▶ [Exercise]: Print the records below once again, exactly as they were given.

++++ Records for processing

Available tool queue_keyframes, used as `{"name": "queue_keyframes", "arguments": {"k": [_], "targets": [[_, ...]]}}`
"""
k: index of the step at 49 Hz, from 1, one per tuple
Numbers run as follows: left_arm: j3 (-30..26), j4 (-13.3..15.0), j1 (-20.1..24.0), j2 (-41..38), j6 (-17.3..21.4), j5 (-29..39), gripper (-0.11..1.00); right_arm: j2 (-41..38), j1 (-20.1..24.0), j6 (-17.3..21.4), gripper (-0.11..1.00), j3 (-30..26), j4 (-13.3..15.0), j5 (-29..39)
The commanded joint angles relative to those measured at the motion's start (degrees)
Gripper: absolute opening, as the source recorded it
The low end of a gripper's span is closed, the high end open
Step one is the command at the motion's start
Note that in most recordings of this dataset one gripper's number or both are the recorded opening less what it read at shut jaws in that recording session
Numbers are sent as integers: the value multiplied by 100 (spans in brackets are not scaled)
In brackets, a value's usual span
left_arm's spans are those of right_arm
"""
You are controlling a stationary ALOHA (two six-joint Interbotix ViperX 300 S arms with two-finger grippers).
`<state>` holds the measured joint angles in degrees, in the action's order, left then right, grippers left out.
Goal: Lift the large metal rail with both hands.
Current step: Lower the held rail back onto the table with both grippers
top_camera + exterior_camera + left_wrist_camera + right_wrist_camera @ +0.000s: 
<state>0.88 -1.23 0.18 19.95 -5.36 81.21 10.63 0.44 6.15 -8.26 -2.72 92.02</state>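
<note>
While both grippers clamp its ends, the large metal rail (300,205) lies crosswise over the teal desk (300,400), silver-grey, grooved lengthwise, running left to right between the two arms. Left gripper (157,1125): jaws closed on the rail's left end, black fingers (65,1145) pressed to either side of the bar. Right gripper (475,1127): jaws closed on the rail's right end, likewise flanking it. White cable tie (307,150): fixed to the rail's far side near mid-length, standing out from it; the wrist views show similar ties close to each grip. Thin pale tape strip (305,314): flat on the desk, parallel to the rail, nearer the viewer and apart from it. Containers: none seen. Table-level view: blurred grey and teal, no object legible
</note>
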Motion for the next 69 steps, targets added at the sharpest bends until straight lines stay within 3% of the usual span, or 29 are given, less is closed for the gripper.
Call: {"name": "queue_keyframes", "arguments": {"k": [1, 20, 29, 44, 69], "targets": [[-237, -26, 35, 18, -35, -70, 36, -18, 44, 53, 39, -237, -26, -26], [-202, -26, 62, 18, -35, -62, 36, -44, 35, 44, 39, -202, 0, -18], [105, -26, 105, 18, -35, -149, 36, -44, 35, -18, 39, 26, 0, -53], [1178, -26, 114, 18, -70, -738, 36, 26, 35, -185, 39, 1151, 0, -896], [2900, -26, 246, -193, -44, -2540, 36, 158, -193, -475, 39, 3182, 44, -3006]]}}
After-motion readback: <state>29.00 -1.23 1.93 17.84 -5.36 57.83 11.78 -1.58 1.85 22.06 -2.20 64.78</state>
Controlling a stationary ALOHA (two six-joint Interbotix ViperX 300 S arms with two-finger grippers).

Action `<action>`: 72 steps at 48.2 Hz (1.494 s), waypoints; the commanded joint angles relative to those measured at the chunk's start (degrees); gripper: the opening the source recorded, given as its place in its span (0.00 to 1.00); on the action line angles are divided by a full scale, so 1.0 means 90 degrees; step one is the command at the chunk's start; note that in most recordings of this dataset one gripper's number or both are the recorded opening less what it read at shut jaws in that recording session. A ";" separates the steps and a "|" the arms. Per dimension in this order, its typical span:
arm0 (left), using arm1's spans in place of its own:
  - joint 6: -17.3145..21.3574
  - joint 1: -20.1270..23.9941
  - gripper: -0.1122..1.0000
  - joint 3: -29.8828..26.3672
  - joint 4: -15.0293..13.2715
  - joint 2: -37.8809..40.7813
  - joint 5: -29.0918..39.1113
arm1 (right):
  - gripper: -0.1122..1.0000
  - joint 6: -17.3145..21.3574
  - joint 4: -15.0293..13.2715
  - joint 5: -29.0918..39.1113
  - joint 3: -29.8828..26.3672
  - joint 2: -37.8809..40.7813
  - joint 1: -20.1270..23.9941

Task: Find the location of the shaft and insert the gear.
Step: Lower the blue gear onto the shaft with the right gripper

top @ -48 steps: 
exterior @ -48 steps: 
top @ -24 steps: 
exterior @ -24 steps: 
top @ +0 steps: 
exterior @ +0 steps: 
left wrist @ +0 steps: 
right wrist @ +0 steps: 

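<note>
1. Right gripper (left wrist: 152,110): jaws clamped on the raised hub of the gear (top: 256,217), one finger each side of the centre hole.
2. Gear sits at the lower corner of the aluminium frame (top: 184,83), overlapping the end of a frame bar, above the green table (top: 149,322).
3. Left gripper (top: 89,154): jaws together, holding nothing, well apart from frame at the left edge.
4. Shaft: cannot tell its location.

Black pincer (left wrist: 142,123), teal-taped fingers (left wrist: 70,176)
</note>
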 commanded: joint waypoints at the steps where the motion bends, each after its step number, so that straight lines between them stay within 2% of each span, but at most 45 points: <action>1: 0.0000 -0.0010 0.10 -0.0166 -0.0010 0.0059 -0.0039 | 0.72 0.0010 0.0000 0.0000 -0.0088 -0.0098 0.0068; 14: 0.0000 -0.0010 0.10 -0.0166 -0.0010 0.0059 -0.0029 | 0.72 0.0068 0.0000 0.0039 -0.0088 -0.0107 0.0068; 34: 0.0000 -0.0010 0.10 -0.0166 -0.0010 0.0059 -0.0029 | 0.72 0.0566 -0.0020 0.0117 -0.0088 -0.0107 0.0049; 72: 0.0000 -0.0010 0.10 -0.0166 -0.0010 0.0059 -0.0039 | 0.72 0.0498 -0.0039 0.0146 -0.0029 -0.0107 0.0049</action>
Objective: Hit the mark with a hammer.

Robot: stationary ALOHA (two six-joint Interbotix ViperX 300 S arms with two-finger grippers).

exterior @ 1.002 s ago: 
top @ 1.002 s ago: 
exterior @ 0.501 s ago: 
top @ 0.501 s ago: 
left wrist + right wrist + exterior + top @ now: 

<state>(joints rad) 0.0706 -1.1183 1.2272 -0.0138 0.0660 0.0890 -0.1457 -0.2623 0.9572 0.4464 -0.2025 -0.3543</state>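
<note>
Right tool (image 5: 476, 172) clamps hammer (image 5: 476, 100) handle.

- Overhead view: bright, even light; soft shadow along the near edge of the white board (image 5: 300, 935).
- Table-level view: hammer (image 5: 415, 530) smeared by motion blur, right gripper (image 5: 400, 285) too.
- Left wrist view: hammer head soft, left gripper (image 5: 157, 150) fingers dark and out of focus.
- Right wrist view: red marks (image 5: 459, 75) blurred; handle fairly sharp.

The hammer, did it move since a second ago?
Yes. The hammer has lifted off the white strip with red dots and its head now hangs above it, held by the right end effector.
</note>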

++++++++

▶ [Expected answer]:
Available tool queue_keyframes, used as `{"name": "queue_keyframes", "arguments": {"k": [_], "targets": [[_, ...]]}}`
"""
k: index of the step at 49 Hz, from 1, one per tuple
Numbers run as follows: left_arm: j3 (-30..26), j4 (-13.3..15.0), j1 (-20.1..24.0), j2 (-41..38), j6 (-17.3..21.4), j5 (-29..39), gripper (-0.11..1.00); right_arm: j2 (-41..38), j1 (-20.1..24.0), j6 (-17.3..21.4), gripper (-0.11..1.00), j3 (-30..26), j4 (-13.3..15.0), j5 (-29..39)
The commanded joint angles relative to those measured at the motion's start (degrees)
Gripper: absolute opening, as the source recorded it
The low end of a gripper's span is closed, the high end open
Step one is the command at the motion's start
Note that in most recordings of this dataset one gripper's number or both are the recorded opening less what it read at shut jaws in that recording session
Numbers are sent as integers: the value multiplied by 100 (spans in brackets are not scaled)
In brackets, a value's usual span
left_arm's spans are those of right_arm
"""
You are controlling a stationary ALOHA (two six-joint Interbotix ViperX 300 S arms with two-finger grippers).
`<state>` holds the measured joint angles in degrees, in the action's order, left then right, grippers left out.
Goal: Lift the large metal rail with both hands.
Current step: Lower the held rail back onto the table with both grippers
top_camera + exterior_camera + left_wrist_camera + right_wrist_camera @ +0.000s: 
<state>0.88 -1.23 0.18 19.95 -5.36 81.21 10.63 0.44 6.15 -8.26 -2.72 92.02</state>
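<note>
While both grippers clamp its ends, the large metal rail (300,205) lies crosswise over the teal desk (300,400), silver-grey, grooved lengthwise, running left to right between the two arms. Left gripper (157,1125): jaws closed on the rail's left end, black fingers (65,1145) pressed to either side of the bar. Right gripper (475,1127): jaws closed on the rail's right end, likewise flanking it. White cable tie (307,150): fixed to the rail's far side near mid-length, standing out from it; the wrist views show similar ties close to each grip. Thin pale tape strip (305,314): flat on the desk, parallel to the rail, nearer the viewer and apart from it. Containers: none seen. Table-level view: blurred grey and teal, no object legible
</note>
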Motion for the next 69 steps, targets added at the sharpest bends until straight lines stay within 3% of the usual span, or 29 are given, less is closed for the gripper.
Call: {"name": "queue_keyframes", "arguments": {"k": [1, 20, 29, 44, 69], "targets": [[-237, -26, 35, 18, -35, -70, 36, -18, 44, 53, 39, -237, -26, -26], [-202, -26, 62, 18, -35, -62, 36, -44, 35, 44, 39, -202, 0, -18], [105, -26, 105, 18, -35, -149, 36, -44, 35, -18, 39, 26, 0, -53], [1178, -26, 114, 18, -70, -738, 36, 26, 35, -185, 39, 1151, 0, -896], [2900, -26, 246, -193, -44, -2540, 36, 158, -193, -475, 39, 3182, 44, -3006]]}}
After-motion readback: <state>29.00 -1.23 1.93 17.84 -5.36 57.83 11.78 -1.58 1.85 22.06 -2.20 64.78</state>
Controlling a stationary ALOHA (two six-joint Interbotix ViperX 300 S arms with two-finger grippers).

Action `<action>`: 72 steps at 48.2 Hz (1.494 s), waypoints; the commanded joint angles relative to those measured at the chunk's start (degrees); gripper: the opening the source recorded, given as its place in its span (0.00 to 1.00); on the action line angles are divided by a full scale, so 1.0 means 90 degrees; step one is the command at the chunk's start; note that in most recordings of this dataset one gripper's number or both are the recorded opening less what it read at shut jaws in that recording session. A ";" separates the steps and a "|" the arms. Per dimension in this order, its typical span:
arm0 (left), using arm1's spans in place of its own:
  - joint 6: -17.3145..21.3574
  - joint 1: -20.1270..23.9941
  - gripper: -0.1122..1.0000
  - joint 3: -29.8828..26.3672
  - joint 4: -15.0293..13.2715
  - joint 2: -37.8809..40.7813
  - joint 5: -29.0918..39.1113
arm1 (right):
  - gripper: -0.1122..1.0000
  - joint 6: -17.3145..21.3574
  - joint 4: -15.0293..13.2715
  - joint 5: -29.0918..39.1113
  - joint 3: -29.8828..26.3672
  - joint 2: -37.8809..40.7813
  - joint 1: -20.1270..23.9941

Task: Find the location of the shaft and insert the gear.
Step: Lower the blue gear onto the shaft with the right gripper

top @ -48 steps: 
exterior @ -48 steps: 
top @ -24 steps: 
exterior @ -24 steps: 
top @ +0 steps: 
exterior @ +0 steps: 
left wrist @ +0 steps: 
right wrist @ +0 steps: 

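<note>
1. Right gripper (left wrist: 152,110): jaws clamped on the raised hub of the gear (top: 256,217), one finger each side of the centre hole.
2. Gear sits at the lower corner of the aluminium frame (top: 184,83), overlapping the end of a frame bar, above the green table (top: 149,322).
3. Left gripper (top: 89,154): jaws together, holding nothing, well apart from frame at the left edge.
4. Shaft: cannot tell its location.

Black pincer (left wrist: 142,123), teal-taped fingers (left wrist: 70,176)
</note>
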 commanded: joint waypoints at the steps where the motion bends, each after its step number, so that straight lines between them stay within 2% of each span, but at most 45 points: <action>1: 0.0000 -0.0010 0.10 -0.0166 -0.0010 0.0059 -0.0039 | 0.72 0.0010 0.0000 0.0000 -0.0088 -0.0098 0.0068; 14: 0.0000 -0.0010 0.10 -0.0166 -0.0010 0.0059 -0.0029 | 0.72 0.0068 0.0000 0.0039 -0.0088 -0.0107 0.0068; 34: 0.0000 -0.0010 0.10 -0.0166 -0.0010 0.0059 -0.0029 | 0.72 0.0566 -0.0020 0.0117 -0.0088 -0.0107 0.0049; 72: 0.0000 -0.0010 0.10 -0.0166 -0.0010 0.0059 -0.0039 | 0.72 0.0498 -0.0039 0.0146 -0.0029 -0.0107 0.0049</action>
Objective: Hit the mark with a hammer.

Robot: stationary ALOHA (two six-joint Interbotix ViperX 300 S arms with two-finger grippers).

exterior @ 1.002 s ago: 
top @ 1.002 s ago: 
exterior @ 0.501 s ago: 
top @ 0.501 s ago: 
left wrist + right wrist + exterior + top @ now: 

<state>(joints rad) 0.0706 -1.1183 1.2272 -0.0138 0.0660 0.0890 -0.1457 -0.2623 0.9572 0.4464 -0.2025 -0.3543</state>
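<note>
Right tool (image 5: 476, 172) clamps hammer (image 5: 476, 100) handle.

- Overhead view: bright, even light; soft shadow along the near edge of the white board (image 5: 300, 935).
- Table-level view: hammer (image 5: 415, 530) smeared by motion blur, right gripper (image 5: 400, 285) too.
- Left wrist view: hammer head soft, left gripper (image 5: 157, 150) fingers dark and out of focus.
- Right wrist view: red marks (image 5: 459, 75) blurred; handle fairly sharp.

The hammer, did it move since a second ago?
Yes. The hammer has lifted off the white strip with red dots and its head now hangs above it, held by the right end effector.
</note>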

That is the complete output for this exercise.